▸ **Work instructions**
Gather the lines below that include the string "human", copying each in full.

▸ **Data to process**

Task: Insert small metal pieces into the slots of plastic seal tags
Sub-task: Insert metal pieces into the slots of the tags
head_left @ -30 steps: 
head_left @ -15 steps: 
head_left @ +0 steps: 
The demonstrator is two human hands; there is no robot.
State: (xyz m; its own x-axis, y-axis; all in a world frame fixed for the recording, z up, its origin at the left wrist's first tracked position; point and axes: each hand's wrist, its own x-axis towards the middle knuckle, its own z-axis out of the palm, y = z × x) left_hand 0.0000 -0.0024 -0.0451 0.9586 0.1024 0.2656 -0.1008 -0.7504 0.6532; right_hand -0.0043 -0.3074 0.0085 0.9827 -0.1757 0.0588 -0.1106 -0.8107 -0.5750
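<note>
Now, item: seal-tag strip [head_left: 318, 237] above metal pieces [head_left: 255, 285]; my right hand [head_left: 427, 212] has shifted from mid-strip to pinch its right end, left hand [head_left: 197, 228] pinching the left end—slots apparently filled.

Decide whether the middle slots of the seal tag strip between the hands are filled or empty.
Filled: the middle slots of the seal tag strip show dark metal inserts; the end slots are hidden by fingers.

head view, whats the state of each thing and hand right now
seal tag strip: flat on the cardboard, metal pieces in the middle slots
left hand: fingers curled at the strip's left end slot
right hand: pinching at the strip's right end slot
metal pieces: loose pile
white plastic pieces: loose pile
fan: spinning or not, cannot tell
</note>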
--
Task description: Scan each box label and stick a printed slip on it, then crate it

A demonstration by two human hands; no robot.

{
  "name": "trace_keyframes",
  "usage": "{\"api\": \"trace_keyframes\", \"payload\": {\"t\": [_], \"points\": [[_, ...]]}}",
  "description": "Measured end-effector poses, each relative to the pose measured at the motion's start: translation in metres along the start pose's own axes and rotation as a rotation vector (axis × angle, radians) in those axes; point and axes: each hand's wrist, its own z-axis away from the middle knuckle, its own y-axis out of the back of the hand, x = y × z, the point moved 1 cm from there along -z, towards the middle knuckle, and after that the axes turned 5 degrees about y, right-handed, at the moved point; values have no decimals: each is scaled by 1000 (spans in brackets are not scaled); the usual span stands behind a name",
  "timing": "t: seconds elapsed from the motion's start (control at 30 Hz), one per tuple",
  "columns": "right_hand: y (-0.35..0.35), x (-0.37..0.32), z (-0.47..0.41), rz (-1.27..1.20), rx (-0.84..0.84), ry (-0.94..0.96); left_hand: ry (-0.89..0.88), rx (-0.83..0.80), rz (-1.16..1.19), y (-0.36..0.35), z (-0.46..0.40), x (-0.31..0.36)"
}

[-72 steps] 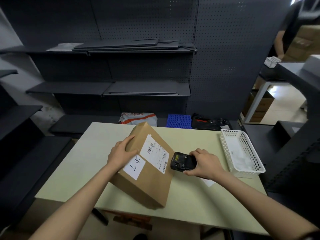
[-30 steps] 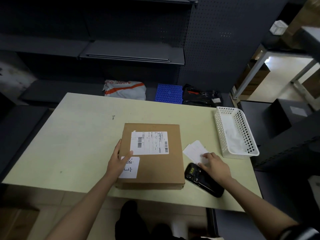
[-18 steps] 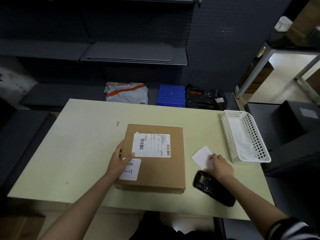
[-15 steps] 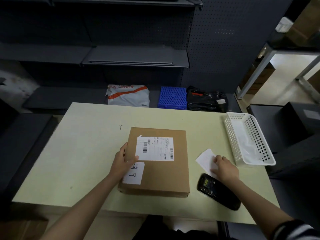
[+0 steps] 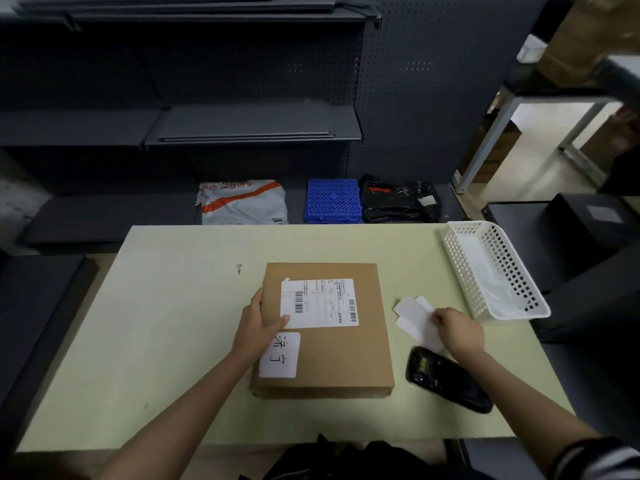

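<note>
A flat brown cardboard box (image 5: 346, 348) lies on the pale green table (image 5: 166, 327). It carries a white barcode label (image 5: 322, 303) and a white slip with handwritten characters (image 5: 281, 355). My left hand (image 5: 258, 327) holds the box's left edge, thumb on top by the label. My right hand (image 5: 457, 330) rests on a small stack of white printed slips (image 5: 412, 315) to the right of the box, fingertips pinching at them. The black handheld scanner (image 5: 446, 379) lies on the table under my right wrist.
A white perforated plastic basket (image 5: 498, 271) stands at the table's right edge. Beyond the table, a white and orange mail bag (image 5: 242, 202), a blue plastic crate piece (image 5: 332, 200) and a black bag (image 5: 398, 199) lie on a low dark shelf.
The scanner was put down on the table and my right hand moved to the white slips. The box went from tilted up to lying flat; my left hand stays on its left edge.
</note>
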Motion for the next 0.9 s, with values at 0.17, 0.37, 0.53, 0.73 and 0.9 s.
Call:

▸ **Response**
The demonstrator is two human hands; there is no robot.
A demonstration by two human hands; no robot.

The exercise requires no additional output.